Anti-psychiatry also influenced the
birth of the liberal current in psychiatry, a more politically involved
movement on civil right discourse and the emergence of patient unions. Its
biggest effect was the Italian Democratic Psychiatry, which developed a Marxist
alienation discourse without questioning, as anti-psychiatry did, the existence
of mental illness or the use of physical treatments. Democratic Psychiatry had
a considerable impact in the UK on disillusioned anti-psychiatrists.

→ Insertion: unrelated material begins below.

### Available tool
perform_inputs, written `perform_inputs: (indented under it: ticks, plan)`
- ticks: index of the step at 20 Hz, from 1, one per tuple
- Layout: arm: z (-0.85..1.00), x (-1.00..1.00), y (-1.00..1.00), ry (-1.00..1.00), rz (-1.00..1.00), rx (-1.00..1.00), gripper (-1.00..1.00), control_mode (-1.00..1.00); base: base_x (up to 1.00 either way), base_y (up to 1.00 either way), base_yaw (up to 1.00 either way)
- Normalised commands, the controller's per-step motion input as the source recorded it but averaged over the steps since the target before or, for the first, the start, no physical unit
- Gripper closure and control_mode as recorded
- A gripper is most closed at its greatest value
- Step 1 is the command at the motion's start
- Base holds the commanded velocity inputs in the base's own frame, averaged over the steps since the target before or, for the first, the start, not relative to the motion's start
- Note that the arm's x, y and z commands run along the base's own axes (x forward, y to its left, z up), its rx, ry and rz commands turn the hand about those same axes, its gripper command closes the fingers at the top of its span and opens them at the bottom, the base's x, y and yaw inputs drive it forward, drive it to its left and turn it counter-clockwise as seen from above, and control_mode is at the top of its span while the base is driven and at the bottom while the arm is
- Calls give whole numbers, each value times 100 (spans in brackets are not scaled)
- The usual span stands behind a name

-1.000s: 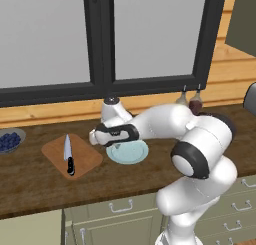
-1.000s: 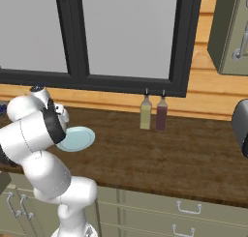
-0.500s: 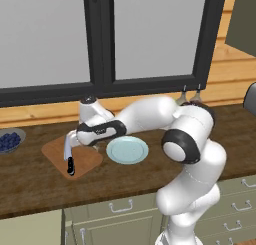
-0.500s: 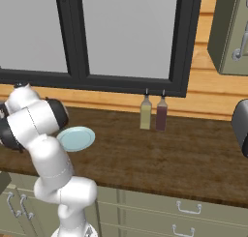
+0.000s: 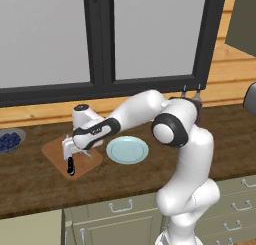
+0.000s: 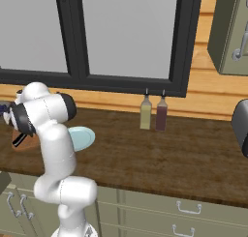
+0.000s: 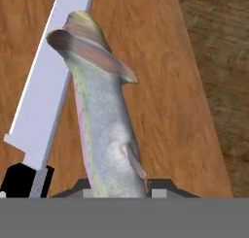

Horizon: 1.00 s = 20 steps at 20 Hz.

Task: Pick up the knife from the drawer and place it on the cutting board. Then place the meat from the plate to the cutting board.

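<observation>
My gripper hangs low over the cutting board, shut on the meat, a pale grey-white fish strip that points away from the hand. The knife lies on the board just left of the meat in the hand view, its black handle toward the counter's front edge. In that view the board is light-brown wood directly under the meat. The round pale blue-green plate sits to the right of the board with nothing on it. It also appears beside the arm as the plate.
A grey bowl of blue berries stands at the far left of the dark wooden counter. Two bottles stand against the back wall to the right. Cabinet drawers run below the counter edge.
The arm has swung left from above the plate to above the cutting board, carrying the meat with it. The plate now lies bare. Knife and board stay put.
</observation>
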Motion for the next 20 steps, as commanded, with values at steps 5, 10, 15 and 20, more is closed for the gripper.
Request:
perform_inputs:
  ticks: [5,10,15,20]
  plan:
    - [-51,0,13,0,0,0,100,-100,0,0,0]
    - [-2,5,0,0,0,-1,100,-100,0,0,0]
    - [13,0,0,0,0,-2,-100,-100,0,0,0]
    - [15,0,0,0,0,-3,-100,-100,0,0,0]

Finally, the
history of social movements in UK is a history of consolidation and backlash of
anti-psychiatry discourse.

In conclusion, the value of this
book is in its history of contemporary psychiatry from the perspective offered
by the history of British social movement organizations in mental health field,
thanks to an analysis which focuses upon processes, interactions and relations
among them.

Concentrating on historical and
sociological facts, the explanation of theoretical approaches that steered organizations
is sometimes brief and excessively schematic. However, as the author himself
observes, the limits of the book are most of all empirical and the biggest one
is that this book offers only a national level description.

Notwithstanding these general
considerations, Contesting Psychiatry is a potted but useful guide to
understand the interaction between British society and psychiatry in the
previous century.

 

© 2006 Elisabetta Sirgiovanni

 

Elisabetta Sirgiovanni, Ph.D. in
Cognitive Science, University of Siena, Siena, Italy.